Five of the nine candidates in the field, including incumbent Mayor Lori Lightfoot, plowed much of the same ground during a forum at the University of Illinois Chicago sponsored by WBEZ and the Chicago Sun-Times and moderated by Sasha-Ann Simons, host of WBEZ’s “Reset” program.

Simons asked her own questions, along with some posed by listeners and readers, in a “Peoples Agenda” survey that drew 2,000 responses.

With millions of dollars in business contributions pouring into his campaign, Vallas has been blanketing the airwaves with commercials hammering away at his law-and-order platform to reduce violent crime.

All recent polls, both public polls as well as others conducted for the campaigns, show Vallas leading or near the top of the field. That includes a poll released Wednesday by the Sun-Times, WBEZ, Telemundo Chicago and NBC5.

That could be why Vallas was the biggest target at Wednesday’s forum.

His role as a political pinata started when Lightfoot maintained “almost everything” Vallas said on crime in one answer — including plummeting arrests, homicide clearance rates, protecting witnesses, filling police vacancies, bolstering detective ranks and opening schools at nights and on weekends — is “categorically untrue.”

That’s “probably because you’re getting your public safety advice from [Fraternal Order of Police President] John Catanzara, who you hosted a fundraiser for just two days ago,” she added.

“Our clearance rate is about 50%. That’s increased markedly over my time in office from when it was in the teens. ... We do have more police. We hired 956 police last year. We promoted to the detective ranks over 300 officers in the last two years. ... This is the first administration in the history of the city that actually has full-time witness coordinators,” she said.

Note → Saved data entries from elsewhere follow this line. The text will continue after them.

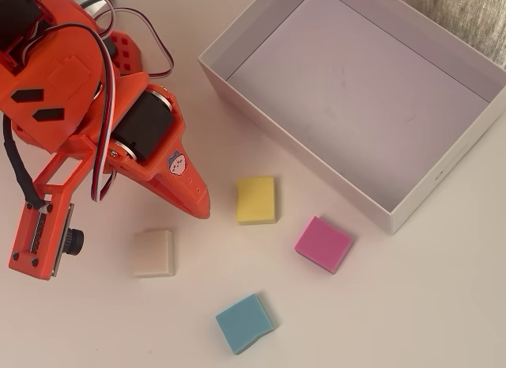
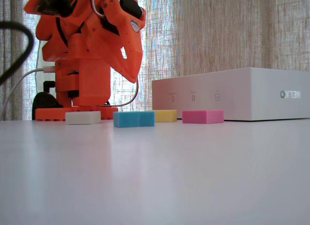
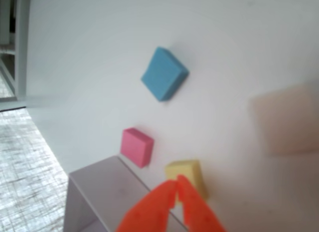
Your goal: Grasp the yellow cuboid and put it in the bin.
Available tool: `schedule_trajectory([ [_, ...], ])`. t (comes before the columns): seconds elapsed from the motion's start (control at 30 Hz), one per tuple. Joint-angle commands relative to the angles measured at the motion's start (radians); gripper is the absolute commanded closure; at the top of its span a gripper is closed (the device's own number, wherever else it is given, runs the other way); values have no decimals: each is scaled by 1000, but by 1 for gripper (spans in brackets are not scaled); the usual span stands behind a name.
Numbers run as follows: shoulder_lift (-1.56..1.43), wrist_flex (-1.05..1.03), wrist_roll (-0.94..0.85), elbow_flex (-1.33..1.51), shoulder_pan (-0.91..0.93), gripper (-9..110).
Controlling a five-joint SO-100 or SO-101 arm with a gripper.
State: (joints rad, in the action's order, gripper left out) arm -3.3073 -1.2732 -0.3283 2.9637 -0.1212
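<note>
The yellow cuboid lies flat on the table just below the bin's near wall; it also shows in the fixed view and the wrist view. The bin is a wide white box with a lilac-grey floor, holding nothing, with its side wall seen in the fixed view. My orange gripper hovers above the table left of the yellow cuboid, apart from it. In the wrist view the gripper has its two tips pressed together with nothing between them.
A cream block lies lower left, a blue block near the front edge, a pink block right of the yellow one. The arm's base stands at the back left.
</note>
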Motion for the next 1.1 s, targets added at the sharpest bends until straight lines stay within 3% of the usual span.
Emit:
schedule_trajectory([
  [0.0, -2, -8, -40, -2, -49, 110],
  [0.4, -2, -8, -38, -2, -40, 109],
  [0.47, 18, -12, -40, -8, -21, 95],
  [0.6, 221, 84, -80, -94, -17, 77],
  [0.83, 609, 175, -117, -353, -40, 73],
  [1.07, 851, 9, -126, -647, -84, 73],
])
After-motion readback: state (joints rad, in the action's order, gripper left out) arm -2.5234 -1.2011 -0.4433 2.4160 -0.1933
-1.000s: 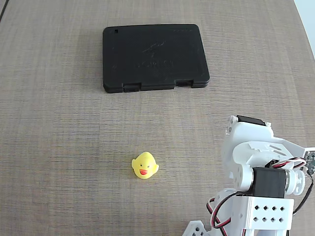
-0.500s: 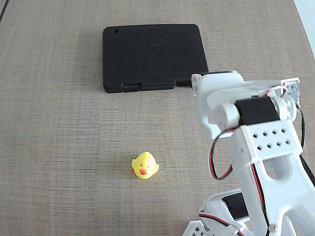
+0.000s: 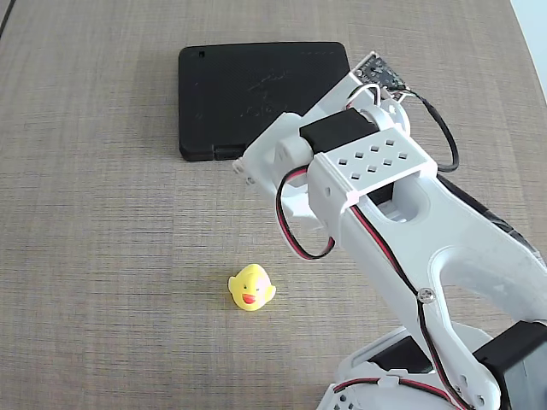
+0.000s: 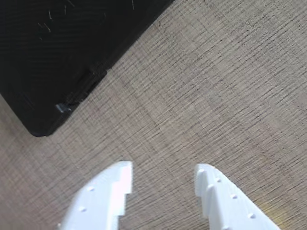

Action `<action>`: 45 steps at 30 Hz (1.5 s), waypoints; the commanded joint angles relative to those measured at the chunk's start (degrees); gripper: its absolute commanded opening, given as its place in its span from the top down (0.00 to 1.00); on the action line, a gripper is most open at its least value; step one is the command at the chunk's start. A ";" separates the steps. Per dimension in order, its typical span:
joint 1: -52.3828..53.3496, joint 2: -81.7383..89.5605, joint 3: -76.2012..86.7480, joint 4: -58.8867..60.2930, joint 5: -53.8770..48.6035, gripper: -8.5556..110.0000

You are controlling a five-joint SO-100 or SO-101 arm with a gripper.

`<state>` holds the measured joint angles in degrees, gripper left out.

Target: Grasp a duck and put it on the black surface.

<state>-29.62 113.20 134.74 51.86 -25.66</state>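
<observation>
The yellow duck (image 3: pixel 251 287) with a red-orange beak sits on the wood-grain table, in front of the black case (image 3: pixel 256 94). The case lies flat at the back of the table; its front corner with a latch notch fills the upper left of the wrist view (image 4: pixel 62 48). My white gripper (image 3: pixel 246 167) hovers at the case's front edge, well behind the duck. In the wrist view the gripper (image 4: pixel 163 172) is open and empty over bare table, with the case's corner just ahead to the left. The duck does not show clearly in the wrist view.
My white arm with red and black cables (image 3: pixel 402 222) reaches from the bottom right toward the case. A camera board (image 3: pixel 380 73) sits on the wrist. The table's right edge (image 3: pixel 534 26) shows at the top right.
</observation>
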 commanded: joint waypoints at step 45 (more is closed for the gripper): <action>-5.54 12.30 18.11 6.77 -16.87 0.69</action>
<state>-34.37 127.79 153.72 59.06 -42.45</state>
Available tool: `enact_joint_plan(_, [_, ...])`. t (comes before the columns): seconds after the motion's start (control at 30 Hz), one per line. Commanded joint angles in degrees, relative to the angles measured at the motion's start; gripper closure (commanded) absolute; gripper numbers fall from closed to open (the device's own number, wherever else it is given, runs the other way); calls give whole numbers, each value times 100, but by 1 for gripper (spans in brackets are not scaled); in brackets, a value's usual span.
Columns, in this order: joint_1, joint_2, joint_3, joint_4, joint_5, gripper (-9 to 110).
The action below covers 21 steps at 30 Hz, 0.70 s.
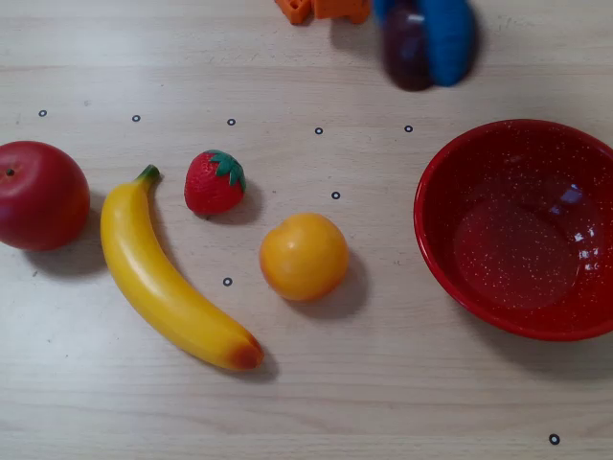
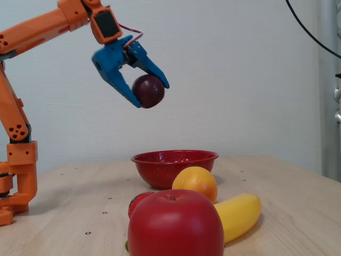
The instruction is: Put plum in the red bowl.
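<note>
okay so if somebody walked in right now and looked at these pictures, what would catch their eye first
Probably the blue gripper high in the air in the fixed view, clamped on the dark plum. Next, the big red bowl at the overhead view's right edge, empty, then the red apple looming closest to the fixed camera.

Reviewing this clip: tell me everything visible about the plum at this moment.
The plum is a small, round, glossy dark maroon fruit, smooth-skinned and whole. It is clamped between the blue fingers of the gripper, held high in the air, touching nothing else. In the overhead view it appears blurred at the top edge, beyond the red bowl's rim, not yet over it.
</note>
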<state>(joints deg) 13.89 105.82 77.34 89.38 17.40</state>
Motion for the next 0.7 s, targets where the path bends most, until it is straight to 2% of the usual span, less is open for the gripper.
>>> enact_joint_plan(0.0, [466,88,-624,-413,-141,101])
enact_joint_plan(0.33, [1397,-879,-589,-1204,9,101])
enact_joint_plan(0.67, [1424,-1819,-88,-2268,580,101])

Also, “99% of our elementary schools and a huge percentage of our high schools are open every single day for after-school programs. We put our money where our mouth is: $100 million that we put into young people for jobs, for after-school activities. ... You should know that if you want to be the mayor of Chicago.”

Chicago mayoral candidates (from left) state Rep. Kam Buckner, former Chicago Public Schools CEO Paul Vallas, incumbent Mayor Lori Lightfoot, and U.S. Rep. Jesus “Chuy” Garcia at a mayoral forum at the University of Illinois-Chicago on Feb. 8, 2023.

Chicago mayoral candidates (from left) state Rep. Kam Buckner, former Chicago Public Schools CEO Paul Vallas, incumbent Mayor Lori Lightfoot, and U.S. Rep. Jesus “Chuy” Garcia at a mayoral forum Wednesday at the University of Illinois Chicago.

Ashlee Rezin/Sun-Times

Vallas responded that “all the data that I’ve put out is factual” and “comes directly from the inspector general’s reports and the police department itself.”

He explained the joint appearance with Catanzara by saying he comes from a police family and has attended police retirement lunches for the last decade.

Not to be outdone, U.S. Rep. Jesus “Chuy” Garcia also took aim at Vallas — over Garcia’s crusade for a Little Village high school.

“We had to fight Paul Vallas because he stole our money, and he sent the money to other schools downtown. That was in 2001. It took a hunger strike to build that school,” Garcia said.

When Vallas claimed he “actually funded” the Little Village high school, Garcia interrupted.

“Arne Duncan funded the Little Village high school,” Garcia said, referring to the former CPS CEO who later served as U.S. secretary of education. “That’s why he was invited to the groundbreaking.”

Vallas accused Garcia of leaving out an important fact.

“He got into a fight with the Daley administration over the location of the school. So that delayed the opening,” Vallas said.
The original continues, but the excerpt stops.